Compostela's most outstanding fiesta, due to its splendour and international scope, is that of the Apostle Santiago , the patron saint of the city, and also of Galicia and Spain . But each fiesta has its own meaning and atmosphere…

Thus, although it is to be expected that, in Christendom's third holy city after Jerusalem and Rome, religion would feature prominently in the calendar of feasts (Christmas, Epiphany, Holy Week, parish feasts), the festivities are also related to the earth's productive cycle. This is reflected in the abundance of agricultural and gastronomic festivals (Magosto, “annual markets” of the Ascension and the Apostle) or those related to the sun (San Juan) .

However, their original religious and agricultural nature is now combined with a varied cultural programme: music or dance festivals, street theatre, children's and recreational activities, etc, which enrich and light up the city's traditional celebrations.

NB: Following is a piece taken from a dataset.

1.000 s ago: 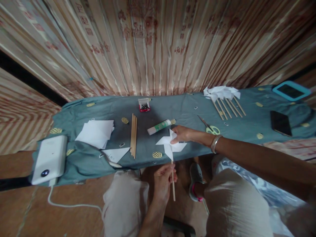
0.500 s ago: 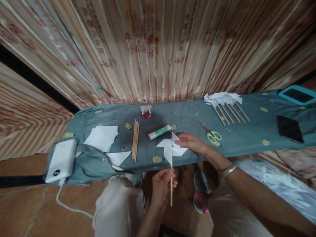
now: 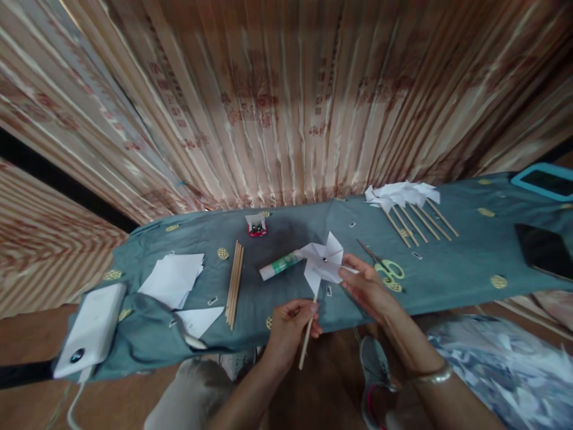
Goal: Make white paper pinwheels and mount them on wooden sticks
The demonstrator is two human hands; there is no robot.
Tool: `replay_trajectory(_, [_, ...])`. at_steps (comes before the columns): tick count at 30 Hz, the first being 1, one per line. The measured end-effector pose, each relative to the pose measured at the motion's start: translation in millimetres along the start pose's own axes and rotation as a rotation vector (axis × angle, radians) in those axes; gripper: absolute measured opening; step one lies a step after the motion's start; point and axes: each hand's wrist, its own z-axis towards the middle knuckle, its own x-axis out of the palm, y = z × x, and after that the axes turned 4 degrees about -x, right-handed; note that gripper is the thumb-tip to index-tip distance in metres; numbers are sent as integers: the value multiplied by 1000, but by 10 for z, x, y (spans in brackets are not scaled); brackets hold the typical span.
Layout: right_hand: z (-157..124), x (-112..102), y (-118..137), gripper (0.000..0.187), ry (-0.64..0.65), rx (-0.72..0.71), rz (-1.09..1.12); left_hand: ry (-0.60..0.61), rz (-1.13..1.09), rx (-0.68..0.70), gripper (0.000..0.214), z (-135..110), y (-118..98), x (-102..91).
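Observation:
A white paper pinwheel (image 3: 323, 261) with a pin at its centre is raised above the grey-blue cloth of the table (image 3: 447, 280). My left hand (image 3: 289, 325) is closed round the pinwheel's wooden stick (image 3: 307, 337) near the table's front edge. My right hand (image 3: 367, 286) touches the pinwheel's right blade with its fingertips, fingers partly curled. A glue stick (image 3: 280, 266) lies just left of the pinwheel. Green-handled scissors (image 3: 385, 269) lie just right of my right hand.
Loose wooden sticks (image 3: 234, 283) and a stack of white paper squares (image 3: 172, 279) lie at the left, with a white power bank (image 3: 92, 331) at the corner. A small pin box (image 3: 256, 226), finished pinwheels (image 3: 407, 200), a phone (image 3: 544, 251) and a tablet (image 3: 544, 182) are further off. A curtain hangs behind.
The pinwheel has been lifted off the cloth and tilted up to the right. My right hand moved from pressing its centre to touching its right blade. The camera view dropped.

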Motion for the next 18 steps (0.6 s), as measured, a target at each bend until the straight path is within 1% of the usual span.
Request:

Particularitities of our celebrations

Glossary for understanding our fiestas:

“Romería” . This is a characteristic type of fiesta combining religiosity (mass accompanied by a procession) and secular festivities (open-air dance and snack bars, folklore –bagpipe players and “muiñeira” dances- etc). Those attending “romerías” are called “romeros”, who come in search of some kind of favour. They therefore offer the saint a gift or ex-voto, which are normally made of wax and auctioned (to finance the upkeep of the church). This is the case of the San Lázaro “romería” , to which people still take pig's trotters, a tradition that has resulted in an exquisite gastronomic recipe that is typically made in the area on the saint's feast day: pig's trotters with cabbage shoots.

“Bombas de palenque”. In almost all of Santiago's fiestas, you can hear an abundance of loud firecrackers going off all day; this reminds everybody –residents, visitors and the inhabitants of nearby villages- that there is a fiesta in the city, while also serving to honour the saint. This is also the purpose of the fireworks during the city's most important fiesta: that of the Apostle Santiago.

The “muiñeira” (traditional Galician dance), the music of “gaitas” (bagpipes), “pulpeiras” (women that prepare octopus at temporary stands set up during the fiesta), “rosquilleras” (women selling ring-shaped pastry)… are other traditional features that still form an important part of the city's fiestas.

It is also worth mentioning the close relationship that has always existed between fiestas –both religious and pagan- and gastronomy. Thus, each festivity has its own gastronomic traditions and recipes , which reflect the excellent quality of Galician produce.